**Description of the task:** Extract only the first line of the listing and every line after it up to and including the one with "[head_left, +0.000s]". Omit the pictures.

**Data segment:**
+ + + +
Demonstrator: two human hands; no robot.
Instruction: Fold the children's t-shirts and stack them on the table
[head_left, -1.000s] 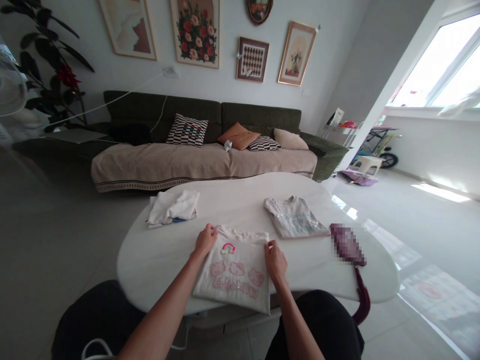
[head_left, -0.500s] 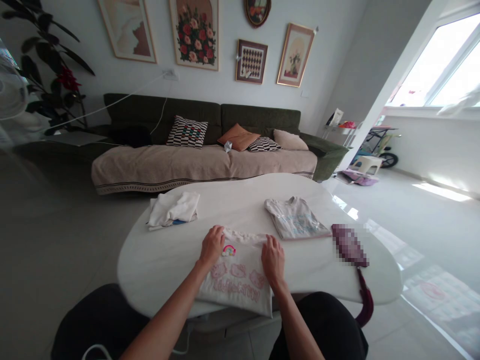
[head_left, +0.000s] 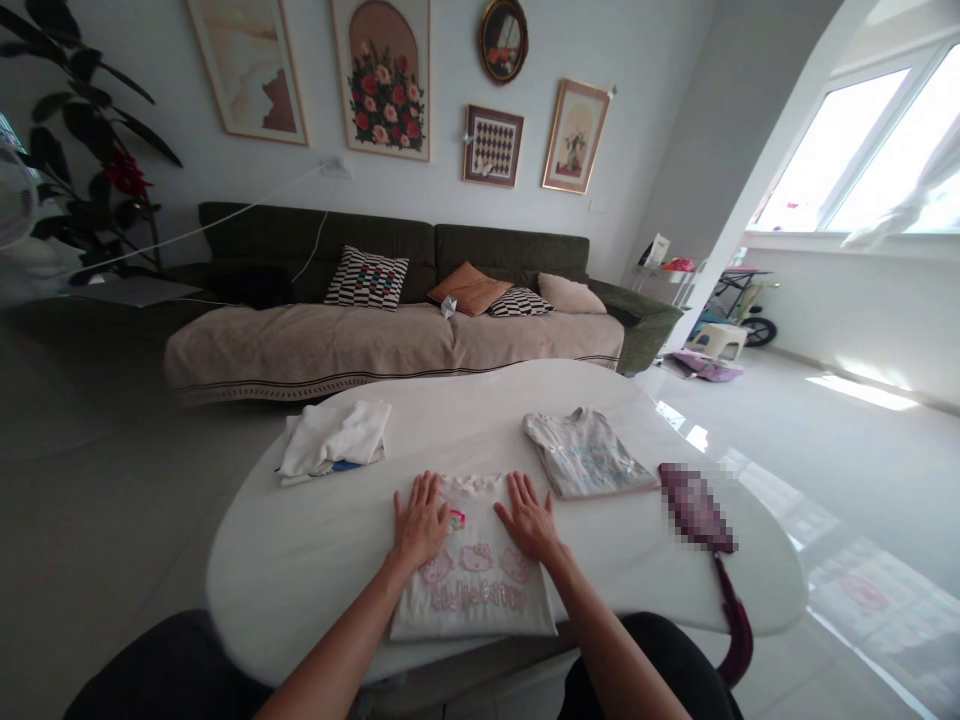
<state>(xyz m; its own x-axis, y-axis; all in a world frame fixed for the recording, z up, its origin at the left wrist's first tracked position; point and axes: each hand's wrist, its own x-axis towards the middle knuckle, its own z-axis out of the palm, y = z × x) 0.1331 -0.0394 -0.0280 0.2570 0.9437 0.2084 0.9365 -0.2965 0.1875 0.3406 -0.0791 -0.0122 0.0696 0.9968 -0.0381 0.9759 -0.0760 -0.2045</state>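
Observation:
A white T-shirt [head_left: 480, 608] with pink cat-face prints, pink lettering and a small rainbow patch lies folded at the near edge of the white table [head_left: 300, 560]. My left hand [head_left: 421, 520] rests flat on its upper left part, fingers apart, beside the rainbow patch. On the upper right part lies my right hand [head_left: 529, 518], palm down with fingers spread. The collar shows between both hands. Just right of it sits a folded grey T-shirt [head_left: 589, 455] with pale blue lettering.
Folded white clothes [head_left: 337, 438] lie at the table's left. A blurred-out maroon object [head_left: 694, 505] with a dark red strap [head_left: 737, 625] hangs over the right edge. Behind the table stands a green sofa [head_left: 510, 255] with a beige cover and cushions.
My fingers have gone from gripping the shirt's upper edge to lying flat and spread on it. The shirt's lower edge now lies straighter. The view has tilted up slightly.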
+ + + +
**Answer box:**
Demonstrator: two human hands; no robot.
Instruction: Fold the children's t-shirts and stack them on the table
[head_left, -1.000s] 
[head_left, -0.500s] 
[head_left, +0.000s] 

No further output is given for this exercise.